Action item = Among the lines below, the one containing "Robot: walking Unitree" opens the range and the one containing "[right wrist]" closes it. Print that range exactly, without the pictures.

Data items =
────

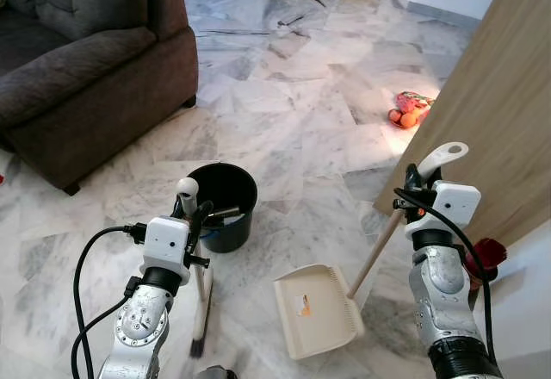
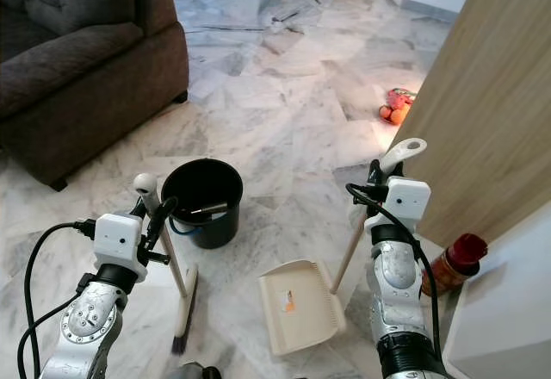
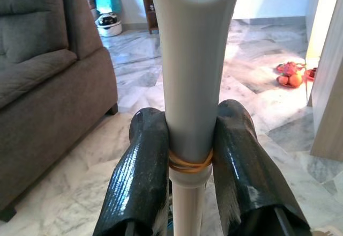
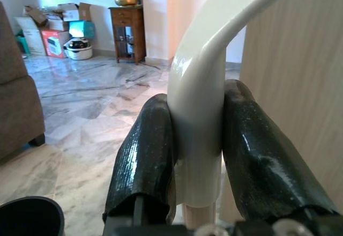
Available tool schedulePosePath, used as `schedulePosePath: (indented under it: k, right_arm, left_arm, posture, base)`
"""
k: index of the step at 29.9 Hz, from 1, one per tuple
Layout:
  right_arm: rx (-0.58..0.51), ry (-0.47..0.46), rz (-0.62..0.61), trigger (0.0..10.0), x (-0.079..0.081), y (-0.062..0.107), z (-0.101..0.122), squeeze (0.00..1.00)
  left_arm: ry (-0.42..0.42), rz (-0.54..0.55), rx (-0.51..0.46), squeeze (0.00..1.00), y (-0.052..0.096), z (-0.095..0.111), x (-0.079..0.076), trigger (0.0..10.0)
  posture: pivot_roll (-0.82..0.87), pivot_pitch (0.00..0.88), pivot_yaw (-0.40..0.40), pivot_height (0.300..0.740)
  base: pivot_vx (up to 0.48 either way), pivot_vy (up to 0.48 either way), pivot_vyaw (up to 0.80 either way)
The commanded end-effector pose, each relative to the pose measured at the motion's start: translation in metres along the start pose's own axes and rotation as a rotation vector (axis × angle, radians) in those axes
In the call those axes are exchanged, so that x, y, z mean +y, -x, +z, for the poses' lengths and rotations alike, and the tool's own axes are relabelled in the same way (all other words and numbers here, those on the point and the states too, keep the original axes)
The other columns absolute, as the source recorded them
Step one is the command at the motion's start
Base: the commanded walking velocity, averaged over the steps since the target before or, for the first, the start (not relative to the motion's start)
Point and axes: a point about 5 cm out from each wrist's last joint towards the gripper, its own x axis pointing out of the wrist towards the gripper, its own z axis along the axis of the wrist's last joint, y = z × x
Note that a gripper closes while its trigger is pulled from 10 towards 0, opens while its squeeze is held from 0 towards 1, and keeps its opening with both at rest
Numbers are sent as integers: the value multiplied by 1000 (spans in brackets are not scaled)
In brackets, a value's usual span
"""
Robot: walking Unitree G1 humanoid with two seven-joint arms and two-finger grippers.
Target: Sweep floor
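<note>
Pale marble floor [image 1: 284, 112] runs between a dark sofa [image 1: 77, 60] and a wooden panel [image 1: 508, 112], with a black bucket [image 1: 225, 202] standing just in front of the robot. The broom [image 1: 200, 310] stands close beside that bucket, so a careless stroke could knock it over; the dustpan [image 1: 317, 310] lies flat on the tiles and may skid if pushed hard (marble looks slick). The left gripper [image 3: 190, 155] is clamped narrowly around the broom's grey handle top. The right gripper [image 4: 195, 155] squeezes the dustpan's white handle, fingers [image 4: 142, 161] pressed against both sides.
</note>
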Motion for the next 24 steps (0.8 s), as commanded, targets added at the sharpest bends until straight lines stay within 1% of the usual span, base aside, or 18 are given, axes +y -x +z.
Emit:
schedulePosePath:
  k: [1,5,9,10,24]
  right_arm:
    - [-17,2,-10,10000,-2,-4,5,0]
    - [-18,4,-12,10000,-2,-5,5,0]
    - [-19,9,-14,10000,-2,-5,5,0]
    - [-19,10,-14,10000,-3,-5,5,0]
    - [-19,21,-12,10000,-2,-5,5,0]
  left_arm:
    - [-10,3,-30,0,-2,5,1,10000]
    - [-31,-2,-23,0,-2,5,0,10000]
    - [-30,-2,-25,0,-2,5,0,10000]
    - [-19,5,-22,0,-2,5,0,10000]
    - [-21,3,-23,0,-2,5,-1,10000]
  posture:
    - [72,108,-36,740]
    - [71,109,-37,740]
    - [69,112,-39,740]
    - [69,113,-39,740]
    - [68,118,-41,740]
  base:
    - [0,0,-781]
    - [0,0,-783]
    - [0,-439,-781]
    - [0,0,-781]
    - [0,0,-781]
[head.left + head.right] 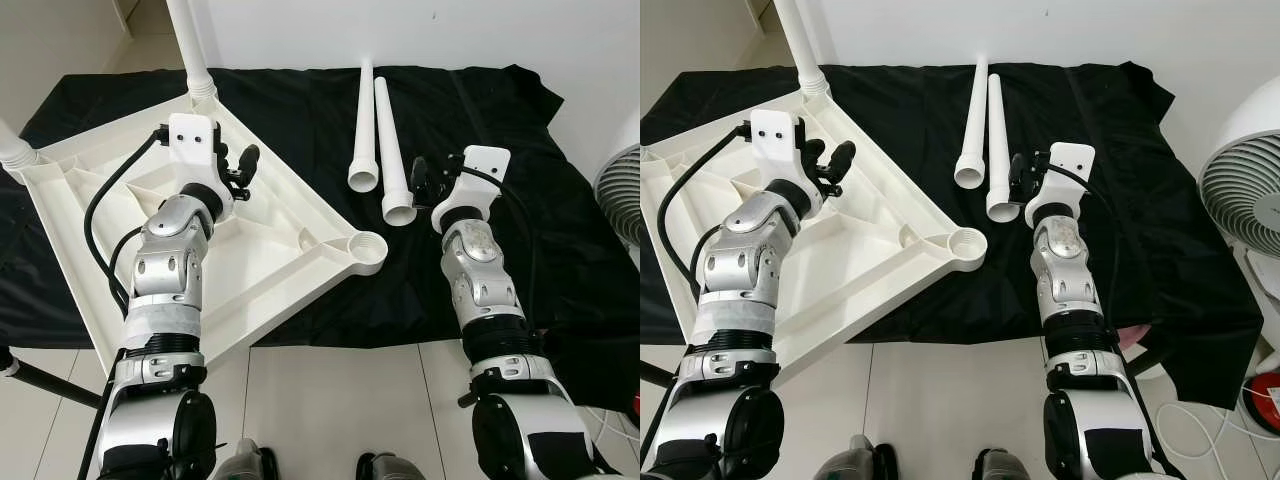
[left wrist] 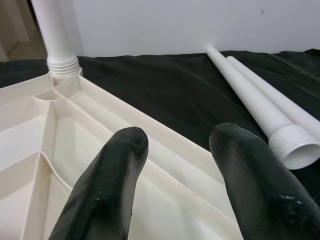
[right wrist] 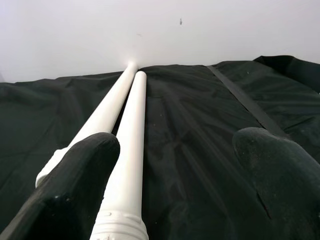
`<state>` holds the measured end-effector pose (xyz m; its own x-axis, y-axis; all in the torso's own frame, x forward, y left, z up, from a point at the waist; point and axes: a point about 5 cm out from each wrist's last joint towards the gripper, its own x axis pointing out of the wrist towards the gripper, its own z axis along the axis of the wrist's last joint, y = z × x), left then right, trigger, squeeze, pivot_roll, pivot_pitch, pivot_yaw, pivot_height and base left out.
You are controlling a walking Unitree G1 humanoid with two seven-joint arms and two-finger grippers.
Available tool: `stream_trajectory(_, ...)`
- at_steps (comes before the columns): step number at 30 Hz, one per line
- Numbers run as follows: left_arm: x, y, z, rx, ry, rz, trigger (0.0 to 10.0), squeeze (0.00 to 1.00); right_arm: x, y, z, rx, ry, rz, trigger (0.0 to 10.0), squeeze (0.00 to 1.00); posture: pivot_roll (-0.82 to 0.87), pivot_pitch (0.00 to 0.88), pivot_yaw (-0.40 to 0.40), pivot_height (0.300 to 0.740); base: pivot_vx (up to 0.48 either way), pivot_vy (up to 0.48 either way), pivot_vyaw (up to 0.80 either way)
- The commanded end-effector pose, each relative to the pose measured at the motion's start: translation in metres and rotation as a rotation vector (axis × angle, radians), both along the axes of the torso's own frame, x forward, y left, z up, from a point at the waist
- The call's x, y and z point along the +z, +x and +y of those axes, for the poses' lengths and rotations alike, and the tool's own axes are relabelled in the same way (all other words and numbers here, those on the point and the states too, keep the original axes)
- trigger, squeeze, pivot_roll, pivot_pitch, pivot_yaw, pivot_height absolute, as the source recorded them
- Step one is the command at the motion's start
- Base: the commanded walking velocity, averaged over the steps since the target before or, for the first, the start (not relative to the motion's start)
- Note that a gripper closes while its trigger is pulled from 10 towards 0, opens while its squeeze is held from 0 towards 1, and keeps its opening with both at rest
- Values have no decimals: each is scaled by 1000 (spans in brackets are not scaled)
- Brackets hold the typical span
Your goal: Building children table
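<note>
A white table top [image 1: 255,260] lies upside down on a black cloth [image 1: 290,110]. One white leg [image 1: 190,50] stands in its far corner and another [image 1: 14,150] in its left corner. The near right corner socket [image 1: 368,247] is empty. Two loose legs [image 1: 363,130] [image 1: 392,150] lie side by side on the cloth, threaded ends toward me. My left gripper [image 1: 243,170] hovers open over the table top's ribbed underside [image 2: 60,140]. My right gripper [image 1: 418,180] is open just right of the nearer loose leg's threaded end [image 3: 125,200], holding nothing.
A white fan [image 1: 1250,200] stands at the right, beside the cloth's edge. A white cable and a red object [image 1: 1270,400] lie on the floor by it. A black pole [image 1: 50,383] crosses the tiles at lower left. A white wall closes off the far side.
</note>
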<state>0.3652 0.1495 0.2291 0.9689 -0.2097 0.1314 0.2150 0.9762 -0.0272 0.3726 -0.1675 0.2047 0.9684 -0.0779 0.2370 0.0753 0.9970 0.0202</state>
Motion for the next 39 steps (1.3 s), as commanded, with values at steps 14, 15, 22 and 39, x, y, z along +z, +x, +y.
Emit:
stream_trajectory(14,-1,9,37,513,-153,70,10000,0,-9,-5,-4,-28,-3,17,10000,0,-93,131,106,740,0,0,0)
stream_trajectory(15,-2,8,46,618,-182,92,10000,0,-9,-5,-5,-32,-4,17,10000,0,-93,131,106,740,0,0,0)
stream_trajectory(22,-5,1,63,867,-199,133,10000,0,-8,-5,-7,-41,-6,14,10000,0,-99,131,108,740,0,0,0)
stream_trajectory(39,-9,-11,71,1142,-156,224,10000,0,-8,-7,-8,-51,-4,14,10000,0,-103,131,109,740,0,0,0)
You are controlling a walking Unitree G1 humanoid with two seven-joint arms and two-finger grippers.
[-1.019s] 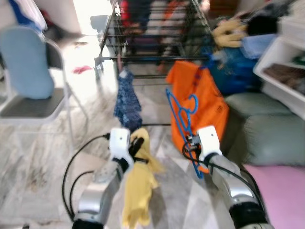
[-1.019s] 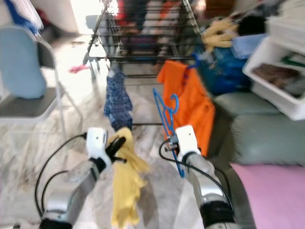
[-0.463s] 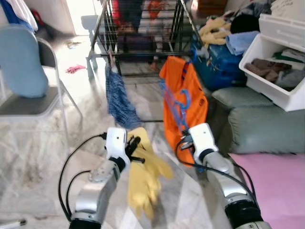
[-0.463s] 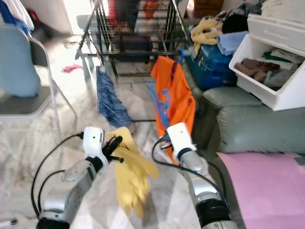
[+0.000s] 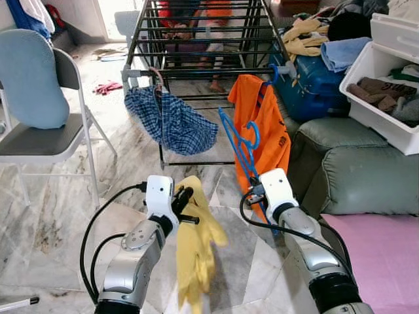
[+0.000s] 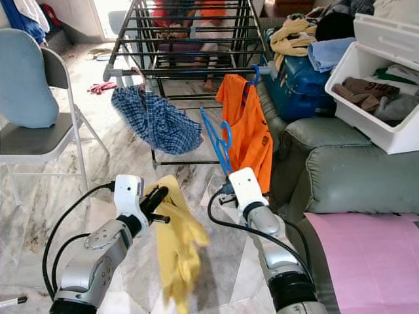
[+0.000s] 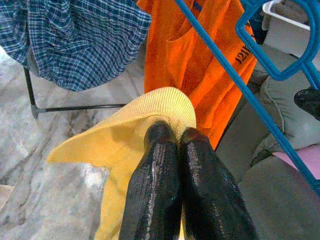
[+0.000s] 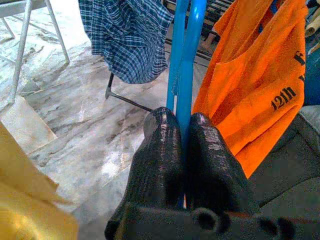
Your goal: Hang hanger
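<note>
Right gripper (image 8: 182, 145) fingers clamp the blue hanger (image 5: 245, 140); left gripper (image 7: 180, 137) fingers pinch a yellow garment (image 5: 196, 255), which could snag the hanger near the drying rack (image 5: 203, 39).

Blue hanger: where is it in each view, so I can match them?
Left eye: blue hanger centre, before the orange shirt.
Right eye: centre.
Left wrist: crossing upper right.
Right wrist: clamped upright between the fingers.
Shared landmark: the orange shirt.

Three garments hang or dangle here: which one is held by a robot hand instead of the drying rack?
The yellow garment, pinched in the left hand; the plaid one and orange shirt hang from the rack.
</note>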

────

Answer area =
Robot: walking Unitree G1 humanoid with two seven-joint arms and two-finger grippers.
Target: Sweep floor
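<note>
Pale marble floor [image 1: 284, 112] runs between a dark sofa [image 1: 77, 60] and a wooden panel [image 1: 508, 112], with a black bucket [image 1: 225, 202] standing just in front of the robot. The broom [image 1: 200, 310] stands close beside that bucket, so a careless stroke could knock it over; the dustpan [image 1: 317, 310] lies flat on the tiles and may skid if pushed hard (marble looks slick). The left gripper [image 3: 190, 155] is clamped narrowly around the broom's grey handle top. The right gripper [image 4: 195, 155] squeezes the dustpan's white handle, fingers [image 4: 142, 161] pressed against both sides.
</note>
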Motion for the next 24 steps (0.8 s), as commanded, targets added at the sharpest bends until straight lines stay within 1% of the usual span, base aside, or 18 are given, axes +y -x +z.
Emit:
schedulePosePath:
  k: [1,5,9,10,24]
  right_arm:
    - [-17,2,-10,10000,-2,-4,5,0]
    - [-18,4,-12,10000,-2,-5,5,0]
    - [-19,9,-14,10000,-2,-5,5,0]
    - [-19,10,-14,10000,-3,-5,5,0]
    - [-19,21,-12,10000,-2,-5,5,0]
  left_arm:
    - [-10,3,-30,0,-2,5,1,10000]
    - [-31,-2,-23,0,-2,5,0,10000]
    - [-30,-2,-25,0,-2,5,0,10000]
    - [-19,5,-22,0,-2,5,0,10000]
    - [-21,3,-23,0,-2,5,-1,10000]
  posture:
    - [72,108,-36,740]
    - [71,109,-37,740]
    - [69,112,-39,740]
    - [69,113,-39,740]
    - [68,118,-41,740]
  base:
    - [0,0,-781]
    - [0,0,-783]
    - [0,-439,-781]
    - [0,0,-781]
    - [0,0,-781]
[head.left + head.right] 
[left wrist] 
[right wrist] 

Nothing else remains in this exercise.